Adicción al cannabis (porros)

QUÉ ES

Hay una adicción al cannabis (marihuana, hachís …) cuando la relación de una persona con esta droga es de dependencia (se necesita) y negativa (el resultado de la balanza entre los efectos positivos de fumar y los negativos , entre los deseables y los que no se quiere, son negativos).

Aunque no es una droga químicamente muy adictiva, ciertas cosas pueden facilitar que una persona fume más de lo deseado: la práctica bastante habitual de fumar porros cada día, emplearlo como inductor del sueño o para desconectar de situaciones difíciles, estar asociado a la identidad de ciertos grupos …

La existencia actual de los clubes de consumo de cannabis reduce significativamente los riesgos legales por tenencia o consumo, evita el contacto con ambientes relacionados con el mercado negro, facilita tener una información más detallada de las diferentes variedades y una cierta constancia de la potencia.

Sin embargo los clubes suelen tener variedades muy potentes -muy psicoactivas- y esto también aumenta sus riesgos.

CÓMO ME PUEDO SENTIR

Como cualquier otra adicción, si tengo un problema de adicción a los porros sentiré que:

  • No puedo controlar el consumo; intento no fumar, o hacerlo menos veces o menos cantidad, sin conseguirlo.
  • Soy consciente de los problemas que me crea al consumo (y de los que provoca en otras personas) pero igualmente sigo consumiendo.

Quizás queremos dejar el consumo porque tenemos predisposición a que nuestro cerebro se desequilibre y notamos que el cannabis lo fomenta (nos crea ansiedad, nos rallamos, nos dispara el pensamiento de manera descontrolada…).

CÓMO PEDIR AYUDA

En muchos casos podremos dejar la adicción al cannabis sin la necesidad de ir a ningún servicio profesional. Pero algunas personas sí necesitamos ayuda profesional.

Podemos explicar nuestro problema al médico o médica de familia del CAP, o ir al centro especializado en drogodependencias de la ciudad: el CAS Santa Coloma. En este servicio podemos pedir hora ir directamente.

En caso de una reacción psicológica adversa podemos llamar al 061 o ir a urgencias del CAP.

CÓMO SE PRESENTA

La dependencia principal al cannabis es la psicológica. Sin embargo, en muchos casos y cuando se consume con tabaco y no se fuman cigarrillos de tabaco, se le suma la adición al tabaco (se fuman porros cuando en realidad lo que se está buscando es la nicotina).

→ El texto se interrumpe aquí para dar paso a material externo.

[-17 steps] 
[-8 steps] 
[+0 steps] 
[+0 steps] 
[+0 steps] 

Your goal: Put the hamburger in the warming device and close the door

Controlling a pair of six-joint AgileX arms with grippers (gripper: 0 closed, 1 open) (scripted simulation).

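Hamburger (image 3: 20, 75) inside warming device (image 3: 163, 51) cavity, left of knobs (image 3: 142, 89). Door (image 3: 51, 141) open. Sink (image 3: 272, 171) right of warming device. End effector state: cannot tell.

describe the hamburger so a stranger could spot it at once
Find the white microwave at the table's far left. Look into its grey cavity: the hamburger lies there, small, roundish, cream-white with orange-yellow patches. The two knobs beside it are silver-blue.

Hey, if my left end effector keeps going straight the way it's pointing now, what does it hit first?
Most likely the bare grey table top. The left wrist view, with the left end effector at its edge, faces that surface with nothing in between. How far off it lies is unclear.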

Puede ayudar a saber si se tiene un problema con ella la cantidad y frecuencia que se toma, si se quiere fumar menos pero no se consigue, cuando se fuma por la mañana o en ambientes donde no procede ( trabajo, estudios…), cuando se tiene la sensación de que no se controla su consumo, cuando fumar porros es la actividad principal del día (no se trabaja ni se busca trabajo, no se tienen ganas de hacer nada…), cuando otras personas nos dicen que fumamos demasiado o que tenemos un problema con ella…

QUÉ PUEDO HACER

Muchas personas dejamos de ser adictos al cannabis sin ayuda profesional. Quizás tenemos el apoyo de la pareja, familia, amigos o amigas, ponemos fuerza de voluntad, tomamos distancia con personas o ambientes “cannábicos”, y nos activamos con otras cosas, de modo que los porros cada vez son menos protagonistas en nuestro día a día.

Si buscamos ayuda profesional, la parte más importante para el éxito del tratamiento la tendremos que poner nosotros. Nos pueden ayudar pero el trabajo será nuestro.

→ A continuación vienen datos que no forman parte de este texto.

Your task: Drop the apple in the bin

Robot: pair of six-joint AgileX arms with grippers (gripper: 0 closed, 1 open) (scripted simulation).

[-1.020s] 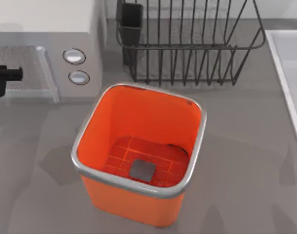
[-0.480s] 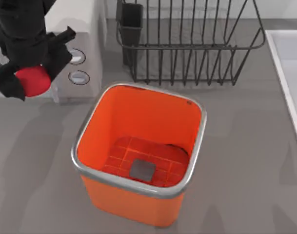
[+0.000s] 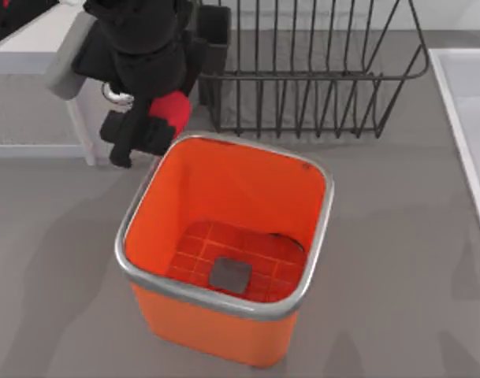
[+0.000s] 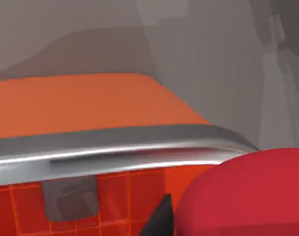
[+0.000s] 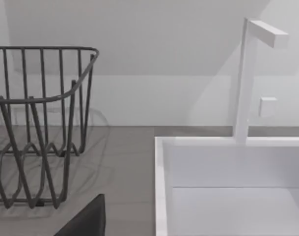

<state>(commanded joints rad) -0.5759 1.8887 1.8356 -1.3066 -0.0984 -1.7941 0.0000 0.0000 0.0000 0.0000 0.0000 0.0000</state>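
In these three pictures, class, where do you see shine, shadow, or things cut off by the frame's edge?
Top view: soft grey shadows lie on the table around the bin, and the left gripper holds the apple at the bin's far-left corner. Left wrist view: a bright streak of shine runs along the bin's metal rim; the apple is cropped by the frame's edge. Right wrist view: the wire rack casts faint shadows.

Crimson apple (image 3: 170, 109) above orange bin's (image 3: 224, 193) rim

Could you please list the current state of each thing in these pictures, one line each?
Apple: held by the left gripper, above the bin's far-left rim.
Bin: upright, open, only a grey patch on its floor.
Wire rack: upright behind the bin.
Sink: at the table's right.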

Si queremos saber hasta qué punto tenemos un problema de manera anónima, podemos llamar a la Línea Verde al tel. 900 900 540.

EL TRATAMIENTO

En caso de necesitar ayuda profesional especializada para nuestra drogodependencia, lo mejor es ir al CAS Santa Coloma.

Allí valorarán nuestro caso, nos harán terapia individual, y nos propondrán lo más adecuado para nosotros.

Si además del problema con el cannabis tengo algún trastorno mental, el CAS tiene profesionales para intervenir en ambos temas.